Who are we?
We are Speak Celtic! A website which aims to provide links and information to all the best available resources for Celtic languages available on the internet, and to the public through other media. Very few websites will offer such a vast wealth of resources to learners, speakers or teachers of these Celtic languages from either branch - Brythonic or Goidelic - at the very least all in one place. We want to be the alternative to using a search engine for finding the information you need by categorising everything you could be looking for in one easy to reach place. It's a project that will never finish for as long as new material and resources become available! But as soon as we hear about new resources becoming available, and if they serve to be useful to our users, we will also include them on this site.
How it all began
The original idea for this website came about in 2013 when a group of Welsh speakers and learners in Kent, England, used to meet in a small 12th century pub in Rochester called 'The Coopers Arms' to practice speaking Welsh. The website was intended to help Welsh learners find useful learning resources on the internet, as well as information about courses, access to Welsh media outside of Wales and news about future meetings. The website went by the name "Caintneg Cymraeg", or "Kentish Welsh" (a play on the Welsh words 'Caint' for Kent and the last 3 letters of 'Saesneg' for the "ish" part of 'Kentish' - a word which otherwise doesn't exist in the Welsh language). Before one of the members moved to Wales in 2015, he changed the website slightly to make it more accessible for anyone who wanted to find Welsh language resources, wherever they lived. The name of the website changed from "Caintneg Cymraeg" to the more universal name "Siarad!".

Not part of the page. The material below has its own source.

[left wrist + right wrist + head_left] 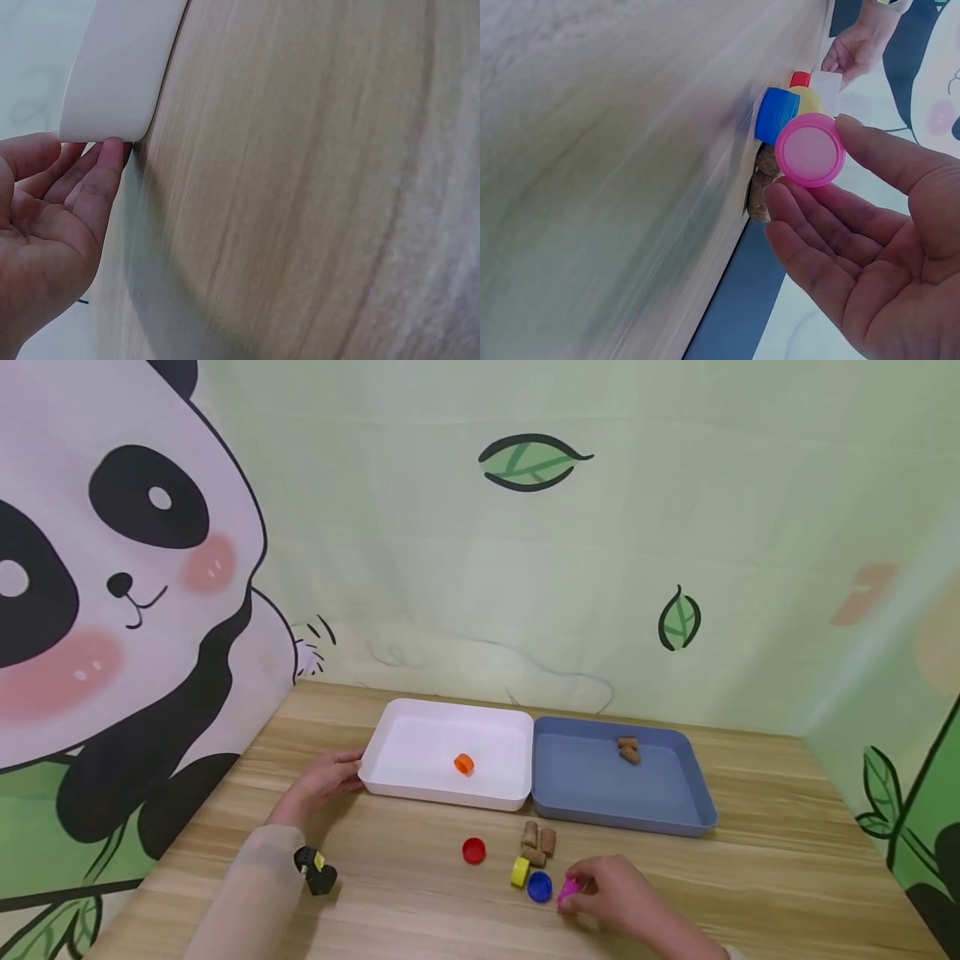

Of course, 'Siarad!' still exists today as part of this bigger website which now encompasses all 6 of the currently existing Celtic languages - Welsh (Siarad!), Cornish (Kows!) and Breton (Komz!) from the Brythonic branch, and Irish (Labhair!), Scottish Gaelic (Bruidhinn!) and Manx (Loayrt!) from the Goidelic branch.
What about Galician? Galicia is also a Celtic region with it's own language, isn't it?
This is true. Galicia, in the northwest of the Iberian Peninsula of Spain, was inhabited by the Gallaeci - the Celtic people who lived north of the Douro River during the last millennium BC, and was where the name 'Galicia' derived from.
The language itself is a member of the Italic Romance Iberian group of languages from the Indo-European branch, and is closely related to the Portuguese language. Since this website only really covers existing or revived languages from the Celtic family, we haven't included Galician in our list.